TASK INSTRUCTIONS:
Among the entries below, one stretch runs from the line that contains "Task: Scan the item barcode" through the line that contains "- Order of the". Repeat that stretch exactly, ends included, and only that.

Records excerpted from a collection
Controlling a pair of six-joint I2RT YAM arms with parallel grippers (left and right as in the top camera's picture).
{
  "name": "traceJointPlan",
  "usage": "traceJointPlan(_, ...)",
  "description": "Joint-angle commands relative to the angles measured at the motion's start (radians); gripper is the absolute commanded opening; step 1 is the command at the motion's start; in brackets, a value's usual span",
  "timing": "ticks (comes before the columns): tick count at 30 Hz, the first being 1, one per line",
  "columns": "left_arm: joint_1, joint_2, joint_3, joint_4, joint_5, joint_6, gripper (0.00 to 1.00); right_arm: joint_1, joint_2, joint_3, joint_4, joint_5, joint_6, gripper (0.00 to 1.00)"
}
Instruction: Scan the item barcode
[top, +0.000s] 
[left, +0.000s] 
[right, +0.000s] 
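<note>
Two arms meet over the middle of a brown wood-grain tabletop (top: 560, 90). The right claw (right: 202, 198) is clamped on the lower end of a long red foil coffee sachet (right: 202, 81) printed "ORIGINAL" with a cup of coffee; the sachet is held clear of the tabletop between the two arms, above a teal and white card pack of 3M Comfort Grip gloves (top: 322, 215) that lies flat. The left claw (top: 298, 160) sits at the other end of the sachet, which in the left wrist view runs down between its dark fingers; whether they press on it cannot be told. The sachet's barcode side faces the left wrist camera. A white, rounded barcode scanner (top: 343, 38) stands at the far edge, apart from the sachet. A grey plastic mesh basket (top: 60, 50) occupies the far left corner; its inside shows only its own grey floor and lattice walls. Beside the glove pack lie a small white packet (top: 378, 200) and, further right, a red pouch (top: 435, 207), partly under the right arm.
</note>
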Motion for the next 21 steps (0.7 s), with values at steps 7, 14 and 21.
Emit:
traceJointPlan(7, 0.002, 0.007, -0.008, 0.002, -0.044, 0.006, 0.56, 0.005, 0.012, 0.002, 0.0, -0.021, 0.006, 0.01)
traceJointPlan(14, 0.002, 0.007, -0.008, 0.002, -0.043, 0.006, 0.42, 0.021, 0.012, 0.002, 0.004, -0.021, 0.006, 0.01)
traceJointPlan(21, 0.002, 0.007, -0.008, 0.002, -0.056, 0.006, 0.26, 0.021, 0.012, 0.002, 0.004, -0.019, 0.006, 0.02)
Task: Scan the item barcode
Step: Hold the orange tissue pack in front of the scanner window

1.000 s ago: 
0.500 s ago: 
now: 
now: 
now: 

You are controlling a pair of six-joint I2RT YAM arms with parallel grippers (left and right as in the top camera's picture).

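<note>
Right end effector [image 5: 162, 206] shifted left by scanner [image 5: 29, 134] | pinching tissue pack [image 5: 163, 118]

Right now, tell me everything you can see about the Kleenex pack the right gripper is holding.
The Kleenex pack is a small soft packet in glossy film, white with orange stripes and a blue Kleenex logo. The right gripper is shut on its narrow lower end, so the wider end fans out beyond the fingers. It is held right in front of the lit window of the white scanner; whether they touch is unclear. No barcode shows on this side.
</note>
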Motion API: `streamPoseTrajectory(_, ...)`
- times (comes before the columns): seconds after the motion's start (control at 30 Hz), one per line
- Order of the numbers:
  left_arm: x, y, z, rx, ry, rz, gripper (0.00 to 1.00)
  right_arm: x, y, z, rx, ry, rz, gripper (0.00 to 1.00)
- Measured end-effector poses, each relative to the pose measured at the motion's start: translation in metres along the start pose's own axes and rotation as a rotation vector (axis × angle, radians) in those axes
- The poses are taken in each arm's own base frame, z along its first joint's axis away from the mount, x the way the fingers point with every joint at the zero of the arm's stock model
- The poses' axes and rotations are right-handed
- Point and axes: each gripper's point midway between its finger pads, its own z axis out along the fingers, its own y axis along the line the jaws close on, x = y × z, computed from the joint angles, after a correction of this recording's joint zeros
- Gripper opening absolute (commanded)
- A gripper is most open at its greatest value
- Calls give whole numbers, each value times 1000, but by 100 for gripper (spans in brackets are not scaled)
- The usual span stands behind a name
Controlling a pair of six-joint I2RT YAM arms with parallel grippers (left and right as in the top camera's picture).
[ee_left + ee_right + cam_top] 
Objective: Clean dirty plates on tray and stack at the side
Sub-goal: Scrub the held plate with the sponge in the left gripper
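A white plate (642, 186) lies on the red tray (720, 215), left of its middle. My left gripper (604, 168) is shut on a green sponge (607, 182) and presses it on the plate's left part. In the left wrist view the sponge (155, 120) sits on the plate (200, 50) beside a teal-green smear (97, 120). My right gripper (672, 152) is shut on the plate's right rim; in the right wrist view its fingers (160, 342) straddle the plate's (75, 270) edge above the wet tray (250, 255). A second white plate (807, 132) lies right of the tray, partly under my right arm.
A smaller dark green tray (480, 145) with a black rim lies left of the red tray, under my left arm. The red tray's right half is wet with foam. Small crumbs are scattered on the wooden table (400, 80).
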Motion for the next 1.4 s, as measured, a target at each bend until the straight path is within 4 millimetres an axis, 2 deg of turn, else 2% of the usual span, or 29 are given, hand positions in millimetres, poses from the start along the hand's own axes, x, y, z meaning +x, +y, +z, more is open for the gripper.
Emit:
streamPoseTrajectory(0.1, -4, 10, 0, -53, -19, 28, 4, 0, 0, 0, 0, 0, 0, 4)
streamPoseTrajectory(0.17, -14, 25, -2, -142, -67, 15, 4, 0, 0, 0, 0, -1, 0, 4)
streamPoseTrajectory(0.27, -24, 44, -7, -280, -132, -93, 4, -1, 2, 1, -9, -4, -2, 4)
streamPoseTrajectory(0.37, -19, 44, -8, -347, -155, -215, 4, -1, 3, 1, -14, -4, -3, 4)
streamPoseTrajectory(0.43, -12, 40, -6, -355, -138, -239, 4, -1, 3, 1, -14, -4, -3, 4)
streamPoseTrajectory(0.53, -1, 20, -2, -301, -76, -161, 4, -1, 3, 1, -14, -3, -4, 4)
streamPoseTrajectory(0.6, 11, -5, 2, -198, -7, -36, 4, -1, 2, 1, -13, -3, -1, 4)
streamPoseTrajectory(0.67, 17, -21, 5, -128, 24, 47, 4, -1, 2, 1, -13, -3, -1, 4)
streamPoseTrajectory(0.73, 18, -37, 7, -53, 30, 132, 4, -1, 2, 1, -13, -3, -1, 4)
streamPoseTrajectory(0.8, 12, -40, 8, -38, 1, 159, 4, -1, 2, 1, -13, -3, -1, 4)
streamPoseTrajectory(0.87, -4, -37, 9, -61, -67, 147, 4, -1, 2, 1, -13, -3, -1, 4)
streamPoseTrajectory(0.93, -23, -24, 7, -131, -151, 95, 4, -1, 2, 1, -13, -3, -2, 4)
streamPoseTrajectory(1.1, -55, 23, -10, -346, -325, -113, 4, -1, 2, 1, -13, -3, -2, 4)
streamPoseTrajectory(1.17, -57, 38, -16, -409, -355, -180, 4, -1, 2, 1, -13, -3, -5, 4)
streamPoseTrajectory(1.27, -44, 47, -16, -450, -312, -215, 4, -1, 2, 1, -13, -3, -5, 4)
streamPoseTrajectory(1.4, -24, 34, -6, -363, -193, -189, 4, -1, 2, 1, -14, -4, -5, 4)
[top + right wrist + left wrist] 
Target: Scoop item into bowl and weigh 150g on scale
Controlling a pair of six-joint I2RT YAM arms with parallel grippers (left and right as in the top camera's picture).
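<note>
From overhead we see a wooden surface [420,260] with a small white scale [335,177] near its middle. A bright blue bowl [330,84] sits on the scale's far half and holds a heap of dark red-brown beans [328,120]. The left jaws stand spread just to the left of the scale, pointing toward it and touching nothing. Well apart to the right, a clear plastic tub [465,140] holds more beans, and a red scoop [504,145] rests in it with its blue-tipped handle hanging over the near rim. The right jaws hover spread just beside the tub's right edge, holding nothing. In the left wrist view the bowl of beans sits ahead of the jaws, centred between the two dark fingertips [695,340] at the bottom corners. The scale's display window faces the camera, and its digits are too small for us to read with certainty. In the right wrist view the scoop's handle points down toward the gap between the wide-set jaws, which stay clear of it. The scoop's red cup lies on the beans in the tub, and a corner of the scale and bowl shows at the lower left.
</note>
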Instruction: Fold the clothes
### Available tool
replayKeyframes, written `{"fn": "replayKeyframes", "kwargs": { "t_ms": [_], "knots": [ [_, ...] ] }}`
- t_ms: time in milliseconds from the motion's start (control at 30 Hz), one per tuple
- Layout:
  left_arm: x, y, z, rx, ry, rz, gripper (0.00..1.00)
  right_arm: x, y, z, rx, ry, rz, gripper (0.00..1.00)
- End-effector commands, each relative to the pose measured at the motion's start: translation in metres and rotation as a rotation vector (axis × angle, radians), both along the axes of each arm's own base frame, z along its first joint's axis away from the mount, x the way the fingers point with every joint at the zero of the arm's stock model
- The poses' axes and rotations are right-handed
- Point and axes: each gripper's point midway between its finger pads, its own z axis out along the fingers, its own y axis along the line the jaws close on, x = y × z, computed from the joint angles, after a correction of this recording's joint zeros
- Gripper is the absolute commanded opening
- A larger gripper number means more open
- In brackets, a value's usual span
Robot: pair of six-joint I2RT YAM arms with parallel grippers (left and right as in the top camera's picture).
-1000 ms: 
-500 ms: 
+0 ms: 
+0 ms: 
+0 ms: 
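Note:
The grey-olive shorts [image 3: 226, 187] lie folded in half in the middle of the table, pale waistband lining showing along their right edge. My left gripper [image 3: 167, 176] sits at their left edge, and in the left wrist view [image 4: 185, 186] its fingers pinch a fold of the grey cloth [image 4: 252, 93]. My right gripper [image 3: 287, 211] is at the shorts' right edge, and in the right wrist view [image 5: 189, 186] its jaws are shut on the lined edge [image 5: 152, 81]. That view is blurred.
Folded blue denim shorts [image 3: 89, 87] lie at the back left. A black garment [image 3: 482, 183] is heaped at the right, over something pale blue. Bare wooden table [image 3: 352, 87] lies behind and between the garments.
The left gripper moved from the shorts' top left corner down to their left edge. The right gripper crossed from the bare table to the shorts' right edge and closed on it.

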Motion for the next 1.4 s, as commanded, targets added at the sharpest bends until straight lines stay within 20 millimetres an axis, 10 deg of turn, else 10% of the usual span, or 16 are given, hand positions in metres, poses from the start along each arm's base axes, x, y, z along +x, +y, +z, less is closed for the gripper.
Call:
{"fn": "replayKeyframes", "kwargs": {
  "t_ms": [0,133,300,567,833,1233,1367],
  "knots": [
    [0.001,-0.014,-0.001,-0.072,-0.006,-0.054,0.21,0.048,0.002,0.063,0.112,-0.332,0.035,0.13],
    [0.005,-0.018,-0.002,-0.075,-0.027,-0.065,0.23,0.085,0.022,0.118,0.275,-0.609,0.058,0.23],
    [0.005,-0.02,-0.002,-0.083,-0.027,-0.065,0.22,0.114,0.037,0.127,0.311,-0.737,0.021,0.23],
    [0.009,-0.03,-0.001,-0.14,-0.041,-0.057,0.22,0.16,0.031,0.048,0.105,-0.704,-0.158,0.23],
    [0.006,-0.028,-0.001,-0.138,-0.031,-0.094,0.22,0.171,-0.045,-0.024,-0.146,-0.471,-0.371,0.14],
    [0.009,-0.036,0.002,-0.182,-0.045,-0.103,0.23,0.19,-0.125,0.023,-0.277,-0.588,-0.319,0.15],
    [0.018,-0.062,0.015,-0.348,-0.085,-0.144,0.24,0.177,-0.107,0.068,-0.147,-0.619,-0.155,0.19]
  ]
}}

YOUR RESPONSE:
Task: Scan the item barcode
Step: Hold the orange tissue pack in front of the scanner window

1.000 s ago: 
0.500 s ago: 
now: 
now: 
now: 

You are controlling a pair of six-joint I2RT YAM arms with parallel grippers (left and right as in the top camera's picture).

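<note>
Right end effector [image 5: 162, 206] shifted left by scanner [image 5: 29, 134] | pinching tissue pack [image 5: 163, 118]

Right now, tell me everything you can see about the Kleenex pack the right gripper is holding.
The Kleenex pack is a small soft packet in glossy film, white with orange stripes and a blue Kleenex logo. The right gripper is shut on its narrow lower end, so the wider end fans out beyond the fingers. It is held right in front of the lit window of the white scanner; whether they touch is unclear. No barcode shows on this side.
</note>
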Motion API: `streamPoseTrajectory(_, ...)`
- times (comes before the columns): seconds after the motion's start (control at 30 Hz), one per line
- Order of the numbers:

This response is complete, and nothing else is pending.